### Problem requirements
Going down the data below, set down exactly the line with "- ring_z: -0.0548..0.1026" and each line after it through the line with "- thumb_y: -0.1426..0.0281"; no other lines.
::::
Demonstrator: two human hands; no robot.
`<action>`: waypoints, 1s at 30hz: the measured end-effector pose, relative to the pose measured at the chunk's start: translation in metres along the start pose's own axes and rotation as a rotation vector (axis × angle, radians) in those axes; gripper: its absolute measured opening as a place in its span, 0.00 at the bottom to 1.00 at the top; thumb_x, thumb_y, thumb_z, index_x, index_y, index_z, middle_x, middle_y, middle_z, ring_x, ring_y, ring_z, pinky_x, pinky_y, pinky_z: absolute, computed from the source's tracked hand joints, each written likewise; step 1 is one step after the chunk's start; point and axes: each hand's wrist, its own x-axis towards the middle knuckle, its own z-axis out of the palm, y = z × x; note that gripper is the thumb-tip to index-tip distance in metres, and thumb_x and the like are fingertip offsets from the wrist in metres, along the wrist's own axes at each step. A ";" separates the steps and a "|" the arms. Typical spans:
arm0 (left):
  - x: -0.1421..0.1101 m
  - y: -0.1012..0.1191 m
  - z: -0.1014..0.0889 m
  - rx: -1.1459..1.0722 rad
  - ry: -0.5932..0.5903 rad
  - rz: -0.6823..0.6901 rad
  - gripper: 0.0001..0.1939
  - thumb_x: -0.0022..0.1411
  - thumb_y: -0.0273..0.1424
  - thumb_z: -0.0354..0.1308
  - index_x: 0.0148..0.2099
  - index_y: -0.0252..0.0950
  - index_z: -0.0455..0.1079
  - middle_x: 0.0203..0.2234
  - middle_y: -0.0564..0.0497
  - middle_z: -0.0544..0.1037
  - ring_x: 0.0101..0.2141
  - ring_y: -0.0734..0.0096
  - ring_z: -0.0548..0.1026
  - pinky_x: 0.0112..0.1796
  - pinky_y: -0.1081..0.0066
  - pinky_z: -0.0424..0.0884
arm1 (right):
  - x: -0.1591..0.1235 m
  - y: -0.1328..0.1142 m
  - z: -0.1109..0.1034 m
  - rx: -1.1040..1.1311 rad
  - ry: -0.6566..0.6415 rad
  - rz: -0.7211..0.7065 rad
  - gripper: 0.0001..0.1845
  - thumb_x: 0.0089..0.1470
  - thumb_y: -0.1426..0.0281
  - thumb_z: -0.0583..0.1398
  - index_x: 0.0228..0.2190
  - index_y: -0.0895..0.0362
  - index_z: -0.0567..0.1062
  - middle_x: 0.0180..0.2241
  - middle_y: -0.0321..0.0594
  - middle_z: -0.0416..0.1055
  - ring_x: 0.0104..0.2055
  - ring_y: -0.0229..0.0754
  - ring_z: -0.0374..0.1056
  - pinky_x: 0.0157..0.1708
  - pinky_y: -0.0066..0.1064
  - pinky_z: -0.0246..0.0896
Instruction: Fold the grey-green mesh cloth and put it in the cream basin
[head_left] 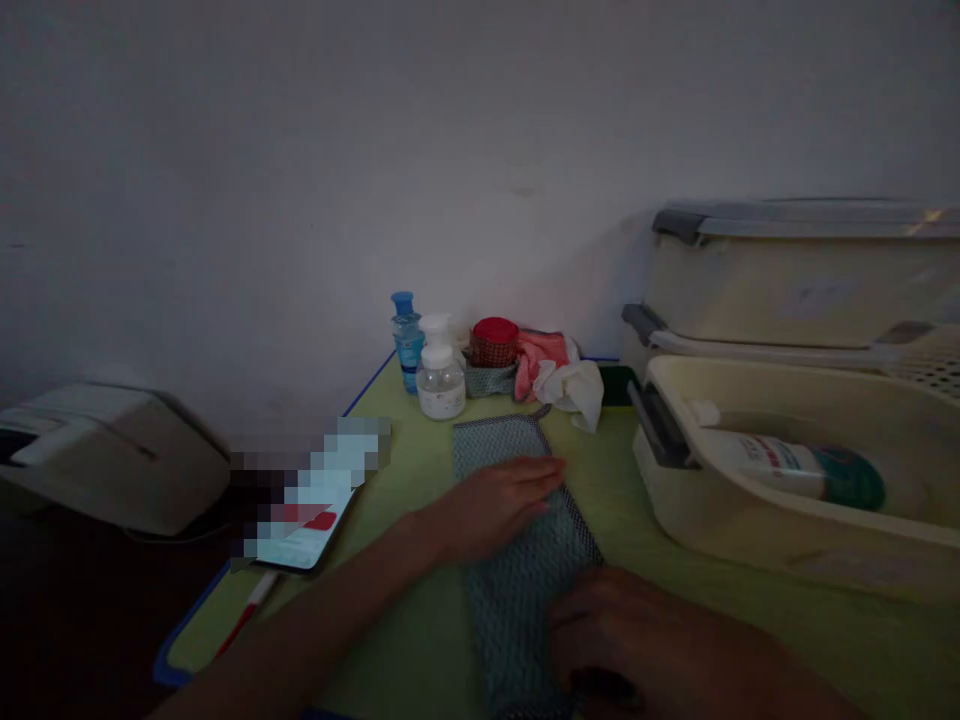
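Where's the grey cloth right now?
In the head view, the grey cloth lies lower centre on the yellow-green table, with the left hand over its middle and the right hand at its right edge.

The left forearm (322, 620) slants up from the lower left to the left hand (491, 505), flat just below the frame's centre, fingers extended rightward. The right hand (615, 625), blurred at bottom centre-right, has bent fingers, its forearm (750, 665) leaving by the bottom edge. The 2 hands are apart.
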 end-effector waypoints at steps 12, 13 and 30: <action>-0.007 0.008 0.011 0.051 -0.091 0.044 0.32 0.64 0.47 0.43 0.66 0.39 0.45 0.65 0.47 0.45 0.64 0.56 0.42 0.60 0.50 0.44 | -0.002 -0.001 -0.003 0.018 -0.007 -0.011 0.05 0.42 0.78 0.59 0.25 0.58 0.69 0.27 0.32 0.67 0.31 0.33 0.64 0.32 0.23 0.55; -0.007 0.008 0.010 0.053 -0.088 0.047 0.33 0.64 0.48 0.43 0.66 0.39 0.45 0.65 0.47 0.45 0.64 0.55 0.42 0.60 0.50 0.44 | -0.004 -0.002 -0.004 0.029 -0.017 -0.009 0.06 0.41 0.77 0.61 0.26 0.58 0.69 0.28 0.32 0.68 0.32 0.34 0.64 0.32 0.23 0.55; -0.007 0.009 0.012 0.092 -0.052 0.019 0.36 0.62 0.51 0.42 0.65 0.34 0.46 0.64 0.40 0.47 0.64 0.60 0.46 0.61 0.57 0.44 | -0.010 0.027 -0.008 0.192 0.439 0.612 0.07 0.47 0.77 0.58 0.25 0.58 0.62 0.22 0.34 0.65 0.26 0.34 0.62 0.25 0.25 0.52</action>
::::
### Output below
  - ring_z: -0.0548..0.1026
  - pinky_x: 0.0112..0.1796
  - pinky_y: -0.1081..0.0066
  - pinky_z: -0.0424..0.0884
arm1 (right):
  - x: -0.1591..0.1235 m
  - y: -0.1328..0.1142 m
  - z: -0.1109..0.1034 m
  - rx: -1.1040..1.1311 rad
  - ry: -0.6566..0.6415 rad
  - rz: -0.7211..0.7065 rad
  - gripper: 0.0001..0.1845
  - thumb_x: 0.0089..0.1470
  - thumb_y: -0.1426..0.0281

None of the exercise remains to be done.